6. Я так хочу пить, что у меня болит горло.
Для начала разберусь с самым простым. Заодно отвлекусь немного.
Я начинаю заваривать чай. Для моей ба чай – ответ практически на всё. Однажды она сказала мне, что приготовление чая – ожидание, пока закипит чайник, расстановка чашек и так далее – точно так же успокаивает нервы, как само чаепитие.
И тут у меня звонит телефон.
Это ба. Да-а-а!
– Я вышла с собрания, Этель. Вижу, ты снова мне звонила. Что стряслось на этот раз? – Тон у неё бодрый и решительный, что ничего хорошего не сулит.
– Говорю же, ба: я стала невидимой.
Потом меня словно прорывает: я рассказываю про акне, про «пиццелицую», про солярий, про то, как уснула, проснулась через полтора часа в луже собственного пота, посмотрела в зеркало, позвала на помощь…
Про всё, что привело к настоящему моменту. Я сижу, пью чай и рассказываю ба, что произошло.
Не сомневаюсь, выходит несколько сумбурно, но не совсем уж бессмысленно.
Я заканчиваю словами:
– Так что я позвонила тебе. Ты должна мне помочь.
Долгое время ба не говорит ничего.
Глава 12
Тогда-то я и понимаю: она мне не верит.
Да и с чего бы ей? Звучит это совершенно сумасшедше. Ба не верит мне, потому что не может меня видеть, а если она не может меня видеть, то с какого перепугу она должна мне поверить?
Это безумие. Даже «полный абсурд», если использовать одно из любимых выражений ба.
Я жду. Я рассказала ей всё. Я рассказала ей всю правду и ничего, кроме правды. Всё, что мне остаётся, – это ждать, что она скажет.
И ба говорит вот что:
– Этель, дружок мой. Взрослеть – это непросто. Ты находишься на очень коварном жизненном перепутье…

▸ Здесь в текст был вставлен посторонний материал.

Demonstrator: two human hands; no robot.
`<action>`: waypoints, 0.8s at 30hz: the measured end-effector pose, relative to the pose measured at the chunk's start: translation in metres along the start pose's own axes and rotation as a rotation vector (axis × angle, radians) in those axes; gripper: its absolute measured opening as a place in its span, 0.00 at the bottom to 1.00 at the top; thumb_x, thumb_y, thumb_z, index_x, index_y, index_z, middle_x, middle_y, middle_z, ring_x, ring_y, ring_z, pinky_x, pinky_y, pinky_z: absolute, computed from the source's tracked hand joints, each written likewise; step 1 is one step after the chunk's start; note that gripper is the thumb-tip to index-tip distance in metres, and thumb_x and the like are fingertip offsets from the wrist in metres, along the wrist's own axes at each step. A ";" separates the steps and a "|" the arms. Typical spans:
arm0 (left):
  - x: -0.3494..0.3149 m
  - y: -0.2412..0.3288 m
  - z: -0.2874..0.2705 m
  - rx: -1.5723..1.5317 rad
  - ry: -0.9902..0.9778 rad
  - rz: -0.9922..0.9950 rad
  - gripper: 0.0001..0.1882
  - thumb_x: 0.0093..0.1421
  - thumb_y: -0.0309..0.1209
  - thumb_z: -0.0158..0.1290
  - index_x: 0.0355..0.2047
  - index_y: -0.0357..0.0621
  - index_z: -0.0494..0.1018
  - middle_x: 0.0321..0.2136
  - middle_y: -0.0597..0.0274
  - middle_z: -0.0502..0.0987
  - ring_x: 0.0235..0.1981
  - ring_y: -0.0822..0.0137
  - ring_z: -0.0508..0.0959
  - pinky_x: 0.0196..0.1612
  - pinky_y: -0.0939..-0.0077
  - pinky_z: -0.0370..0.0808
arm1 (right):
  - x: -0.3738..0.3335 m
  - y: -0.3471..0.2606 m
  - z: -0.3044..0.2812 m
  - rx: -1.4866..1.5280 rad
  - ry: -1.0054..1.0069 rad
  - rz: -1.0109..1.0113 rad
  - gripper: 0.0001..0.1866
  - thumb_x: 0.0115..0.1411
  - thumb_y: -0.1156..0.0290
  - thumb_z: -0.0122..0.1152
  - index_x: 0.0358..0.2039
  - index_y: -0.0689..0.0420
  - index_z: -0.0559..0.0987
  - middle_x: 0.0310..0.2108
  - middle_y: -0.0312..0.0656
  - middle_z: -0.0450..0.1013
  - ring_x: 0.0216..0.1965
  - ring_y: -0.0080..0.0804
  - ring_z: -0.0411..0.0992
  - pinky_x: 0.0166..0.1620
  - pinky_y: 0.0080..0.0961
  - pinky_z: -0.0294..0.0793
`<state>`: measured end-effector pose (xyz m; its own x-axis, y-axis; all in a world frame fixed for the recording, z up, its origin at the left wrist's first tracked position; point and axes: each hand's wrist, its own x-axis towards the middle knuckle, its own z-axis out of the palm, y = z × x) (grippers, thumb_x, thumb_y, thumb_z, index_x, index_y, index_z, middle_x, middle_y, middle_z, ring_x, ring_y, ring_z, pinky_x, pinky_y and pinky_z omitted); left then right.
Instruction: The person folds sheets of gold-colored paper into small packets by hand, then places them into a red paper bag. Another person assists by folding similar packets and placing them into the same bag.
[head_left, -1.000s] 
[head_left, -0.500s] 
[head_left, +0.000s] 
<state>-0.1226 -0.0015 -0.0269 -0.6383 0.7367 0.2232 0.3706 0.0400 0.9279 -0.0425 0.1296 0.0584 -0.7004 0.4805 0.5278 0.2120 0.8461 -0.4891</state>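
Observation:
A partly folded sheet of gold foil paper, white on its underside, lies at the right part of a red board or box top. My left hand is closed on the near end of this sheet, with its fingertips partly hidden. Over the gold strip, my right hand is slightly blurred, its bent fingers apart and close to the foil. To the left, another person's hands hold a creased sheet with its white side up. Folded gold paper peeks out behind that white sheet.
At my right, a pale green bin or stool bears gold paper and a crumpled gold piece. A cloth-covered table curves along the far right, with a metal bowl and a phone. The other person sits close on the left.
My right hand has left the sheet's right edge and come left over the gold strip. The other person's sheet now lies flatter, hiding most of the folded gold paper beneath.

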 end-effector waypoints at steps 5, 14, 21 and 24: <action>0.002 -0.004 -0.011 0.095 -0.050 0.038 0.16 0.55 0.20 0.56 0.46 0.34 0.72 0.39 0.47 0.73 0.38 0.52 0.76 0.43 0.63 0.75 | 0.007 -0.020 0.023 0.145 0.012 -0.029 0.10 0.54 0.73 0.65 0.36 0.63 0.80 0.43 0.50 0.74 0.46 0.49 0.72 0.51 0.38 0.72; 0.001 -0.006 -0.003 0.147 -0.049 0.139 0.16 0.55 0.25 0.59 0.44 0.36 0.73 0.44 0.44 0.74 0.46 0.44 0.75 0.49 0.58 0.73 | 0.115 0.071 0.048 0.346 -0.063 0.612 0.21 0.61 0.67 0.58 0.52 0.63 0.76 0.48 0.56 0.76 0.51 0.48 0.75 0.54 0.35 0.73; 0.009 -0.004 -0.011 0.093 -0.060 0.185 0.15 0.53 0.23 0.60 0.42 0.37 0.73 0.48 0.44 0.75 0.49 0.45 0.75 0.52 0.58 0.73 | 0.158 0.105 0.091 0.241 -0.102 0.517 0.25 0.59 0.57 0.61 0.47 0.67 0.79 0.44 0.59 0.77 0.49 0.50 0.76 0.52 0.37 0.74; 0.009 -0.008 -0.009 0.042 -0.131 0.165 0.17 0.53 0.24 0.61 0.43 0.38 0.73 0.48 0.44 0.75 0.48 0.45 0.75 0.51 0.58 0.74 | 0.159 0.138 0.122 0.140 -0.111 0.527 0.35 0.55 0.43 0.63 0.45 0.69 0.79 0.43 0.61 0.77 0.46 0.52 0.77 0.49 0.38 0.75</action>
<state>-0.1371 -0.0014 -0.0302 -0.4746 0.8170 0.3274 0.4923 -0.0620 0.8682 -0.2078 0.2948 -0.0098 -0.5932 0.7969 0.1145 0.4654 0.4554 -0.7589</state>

«Ла-а-адно, – думаю я. – Мне не нравится, к чему ты клонишь, но продолжай…»
– Думаю, в тот или иной период жизни многие из нас чувствуют себя невидимыми, Этель. Словно все окружающие просто игнорируют нас. И я в твоём возрасте себя так чувствовала. Я изо всех сил старалась вписаться, но иногда всех моих сил оказывалось недостаточно…
Чем дальше, тем хуже. Может ли что-нибудь быть хуже, чем сочувственный отклик, целиком и полностью игнорирующий вашу проблему?
Я лишена дара речи – просто сижу, слушаю, как ба продолжает разглагольствовать о том, насколько тяжело «чувствовать себя словно невидимой», и наблюдаю, как чайная чашка магическим образом поднимается к моим губам.
Потом я смотрю вниз и ахаю от ужаса. Чай, который я только что выпила, парит в воздухе слегка бесформенной массой на том месте, где находится мой желудок.
Моё аханье заставляет ба сделать паузу.
– Что такое, милая?
– Мой… мой ч-чай! Я его вижу! – Как только слова срываются с языка, я немедленно понимаю, до чего глупо они звучат.
– Прошу прощения, Этель?
– Ой, эм… ничего. Прости. Я, эм, я прослушала, что ты говорила.
– Послушай, мне очень жаль, что ты себя так чувствуешь, но нам придётся поговорить об этом днём, когда я вернусь. Дальше отчёт заведующего кассой, а Артур Таджи приболел, так что представлять его придётся мне. Поэтому мне пора.